- **Recorded information**
+===+
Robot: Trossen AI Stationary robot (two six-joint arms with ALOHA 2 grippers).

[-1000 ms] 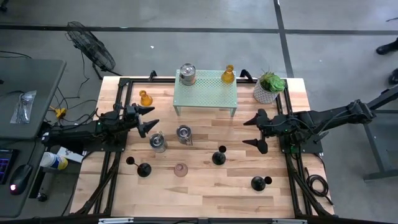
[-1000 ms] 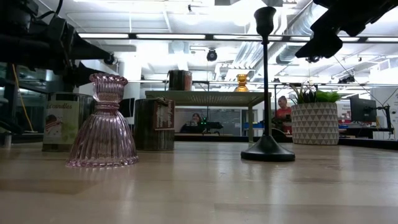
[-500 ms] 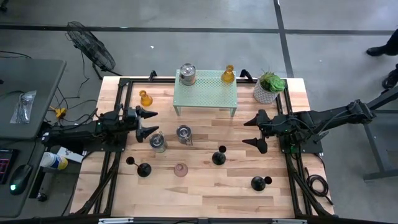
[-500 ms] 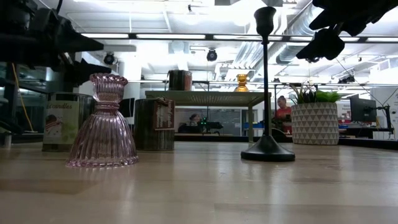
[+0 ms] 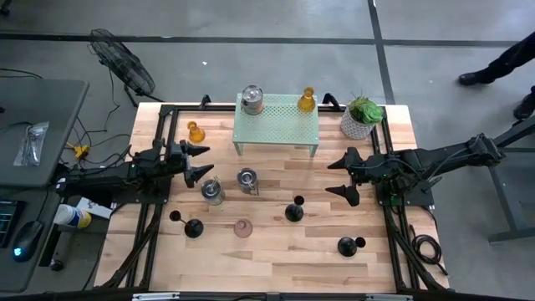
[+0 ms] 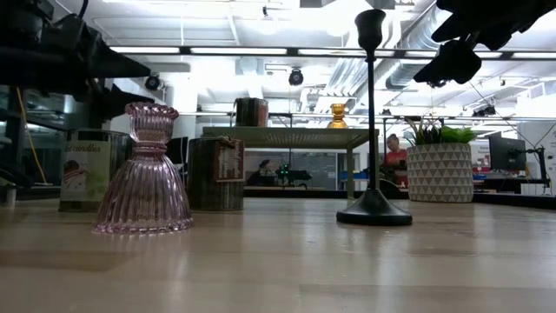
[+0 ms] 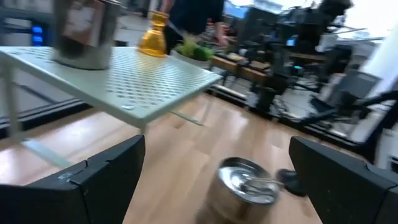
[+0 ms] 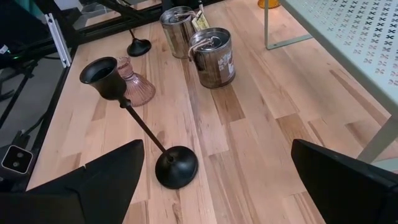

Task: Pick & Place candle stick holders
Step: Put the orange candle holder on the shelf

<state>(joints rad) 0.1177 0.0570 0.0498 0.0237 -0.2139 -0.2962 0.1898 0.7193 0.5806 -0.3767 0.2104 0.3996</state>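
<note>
My left gripper (image 5: pixel 203 160) hangs open and empty over the table's left part, just left of and above a silver cup (image 5: pixel 212 191), which shows between its fingers in the left wrist view (image 7: pixel 245 183). My right gripper (image 5: pixel 334 178) is open and empty at the right, facing a black stick (image 8: pixel 143 134) that stands on its round base (image 8: pixel 176 167). A second silver cup (image 5: pixel 247 180), a pink glass holder (image 5: pixel 243 227), an amber holder (image 5: pixel 196 132) and two more black sticks (image 5: pixel 192 227) (image 5: pixel 347 245) stand on the table. A silver cup (image 5: pixel 252 99) and an amber holder (image 5: pixel 307 99) stand on the rack.
The pale green perforated rack (image 5: pixel 276 124) stands on thin legs at the far middle. A green plant in a white pot (image 5: pixel 362 115) is at the far right. Black frame rails (image 5: pixel 159 201) run along both sides of the table. Bare wood lies along the near edge.
My left gripper has shifted slightly above the left silver cup and stays open. Nothing on the table has moved.
</note>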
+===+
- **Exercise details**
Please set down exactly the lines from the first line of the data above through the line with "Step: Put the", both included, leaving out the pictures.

- **Solution for this exercise**
Robot: Trossen AI Stationary robot (two six-joint arms with ALOHA 2 grippers).

[-1000 ms] 
[-1000 ms] 
[-500 ms] 
[-500 ms] 
[+0 ms] 
[+0 ms] 
[+0 ms] 
[+0 ms] 

Task: Pick & Place candle stick holders
Step: Put the orange candle holder on the shelf

The answer, as written, is complete.